Link copied to the clipboard.
- Falk Borgmann
The leak of Meta's LLM model has unleashed a wave of innovation across the IT world, and its momentum has not waned even after nine months (see: klick). By the end of 2022, OpenAI's impressively powerful ChatGPT3.5 model demonstrated to everyone that this is more than just a passing trend. With DALL-E 3, the next generation of multifunctional AI software is already on the horizon.
As always, when something new emerges, two distinct positions have largely manifested in the public AI discourse. Every innovation is met with either rejection or approval, and the "wait and see" majority usually remains silent, leaving critics and enthusiasts to shape public opinion.
The camp of skeptics, whose attitude reflects skepticism or even near rejection and fear, covers a wide spectrum of concerns. Many, if not all, of these concerns are generally understandable. They revolve around issues such as data protection, copyright, competition, job losses, and the potential for targeted misinformation. Skepticism is the focal point.
The crucial question is how to assess and make visible the various risks and how to deal with them. This quickly leads to calls for legal regulation, and indeed, this process has already begun. It's at this point that proponents of the other camp position themselves—those who see excessive regulation as a threat to the innovation and, consequently, to the economic and scientific landscape of the European Union, especially Germany.
The fundamental problem with the entire discussion is that AI technology is evolving at such a rapid pace that even experts struggle to keep up. Legislative speed has always lagged behind technological development. Endless discussions and slow decision-making processes have unfortunately become a dubious tradition. When it comes to AI, this gap is enormous, and in my view, also potentially dangerous, as we are dealing with the potential for a game-changing technology that can also be a latent threat to democracy (see: klick).
There is agreement on the question of whether AI should be regulated. The question is only how?
To grasp the problem, one must understand what AI is from a technical perspective. AI is not just a computer or a software model alone. AI is the combination of a model with a powerful IT infrastructure, which, in this combination, can be used by other applications. Therefore, AI can be operated and used as a service anywhere on Earth, with only a technical internet connection required. In a highly interconnected world where people and machines are almost constantly connected via the internet, a user cannot possibly know through which components or services their requests from a smartphone or home computer are answered. Just as it is nearly impossible for end-users to verify this, it will also be challenging for any regulatory authority to control it.
Hence, from a technical point of view, it is hardly conceivable that training methods of models or their use can be inspected when they are outside the legal jurisdiction of German or European legislation. And the internet cannot be restricted to legal jurisdictions. Even companies using cloud services cannot be certain about the software, data, and models underlying these services. It should be well-known by now that U.S. corporations do not take data protection and transparency as seriously as European standards dictate. To believe that Chinese or Russian state-hackers or companies from such countries adhere to our standards would be quite naive.
The bitter realization is that the use of AI models and their training is very difficult to control, if not impossible. Even within the EU, I consider effective control to be practically impossible.
As a result, our traditional legal system and legislation do not provide good mechanisms to solve the real problems we are facing – this is something that neither politics nor society have truly understood. To be clear, I believe that legal regulation is absolutely sensible and necessary, but I do not see the potential for control and enforcement of these rules. Our traditional branches of government, legislative and executive, reach the limits of what is feasible here.

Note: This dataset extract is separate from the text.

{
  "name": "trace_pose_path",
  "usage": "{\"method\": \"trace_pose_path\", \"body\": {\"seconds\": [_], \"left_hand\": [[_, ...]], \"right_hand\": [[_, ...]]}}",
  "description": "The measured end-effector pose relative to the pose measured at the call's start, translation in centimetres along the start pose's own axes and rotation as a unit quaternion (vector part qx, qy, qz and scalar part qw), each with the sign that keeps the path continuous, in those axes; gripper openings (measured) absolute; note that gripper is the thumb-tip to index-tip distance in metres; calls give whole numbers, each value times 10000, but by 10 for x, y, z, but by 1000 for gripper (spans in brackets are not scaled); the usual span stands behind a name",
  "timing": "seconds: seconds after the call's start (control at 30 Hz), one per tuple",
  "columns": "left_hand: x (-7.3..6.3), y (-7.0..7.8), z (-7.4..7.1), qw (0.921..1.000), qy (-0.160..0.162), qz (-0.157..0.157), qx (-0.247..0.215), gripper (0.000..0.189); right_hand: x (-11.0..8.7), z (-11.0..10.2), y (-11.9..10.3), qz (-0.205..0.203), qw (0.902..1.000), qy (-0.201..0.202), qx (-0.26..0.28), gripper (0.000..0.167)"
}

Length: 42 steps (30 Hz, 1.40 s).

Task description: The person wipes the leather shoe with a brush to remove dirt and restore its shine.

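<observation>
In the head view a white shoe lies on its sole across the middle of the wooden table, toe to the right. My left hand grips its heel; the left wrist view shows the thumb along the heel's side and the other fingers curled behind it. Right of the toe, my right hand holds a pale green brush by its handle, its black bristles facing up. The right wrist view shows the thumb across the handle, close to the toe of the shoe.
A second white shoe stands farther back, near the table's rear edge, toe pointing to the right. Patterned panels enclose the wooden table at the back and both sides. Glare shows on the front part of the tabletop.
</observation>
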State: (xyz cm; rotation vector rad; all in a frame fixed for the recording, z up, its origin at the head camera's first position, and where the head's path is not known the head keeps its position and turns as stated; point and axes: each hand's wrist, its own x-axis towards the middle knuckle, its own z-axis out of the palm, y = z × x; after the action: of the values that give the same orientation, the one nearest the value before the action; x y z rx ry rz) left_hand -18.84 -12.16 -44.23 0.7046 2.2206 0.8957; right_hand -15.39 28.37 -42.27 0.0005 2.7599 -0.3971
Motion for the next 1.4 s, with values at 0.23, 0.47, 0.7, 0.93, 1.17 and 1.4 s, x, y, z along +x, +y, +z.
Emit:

In my view, there are two possible levers that we could adjust. The first is to regulate international data traffic in and of itself, or partly restrict it actively. This would involve creating a kind of European Data Governance Policy where supervisory authorities regulate and monitor data flows. However, a broad discourse is required for this, which would be challenging in several respects, as it ultimately also concerns the potential restriction of internet freedoms, which may not be easily reconciled with our democratic understanding of freedom. At the end of the day, a very powerful tool would be created, the potential negative consequences of which should not be underestimated.
For this reason, a second-best alternative may come into focus. I am talking about shifting from passive data protection to active data protection.
In my opinion, the question of AI regulation must also extend to the protection of personal and copyrighted data in every technical persistence. If data is no longer freely accessible by default, models cannot use or alter it freely without authorization. However, this requires a shift in the mindset of the general population and legislators. Everyone must understand that individual data should not be stored in any cloud; these pieces of information are essential and highly protectable assets.
The naivety and idealistic notion that the internet would make all information freely and positively accessible now haunt us. Not only undemocratic structures can freely access the publicly available reservoir of information, but the power of tech giants over all of us has expanded into uncharted dimensions due to their data collection and technological advancements.
If efficient regulation of AI and its use and training is not feasible, then it is all the more important to protect data as best as possible. Just a few years ago, there was resistance to censuses and shock over the methods of the Stasi for monitoring citizens. Today, in a digital world, it seems that no one cares that personal data is collected en masse by companies or even states and used for their own benefit. Therefore, it may be worth considering a complete reversal of the fundamental understanding of data protection. That is, everything that is not explicitly released by a creator or owner is considered "default-confidential."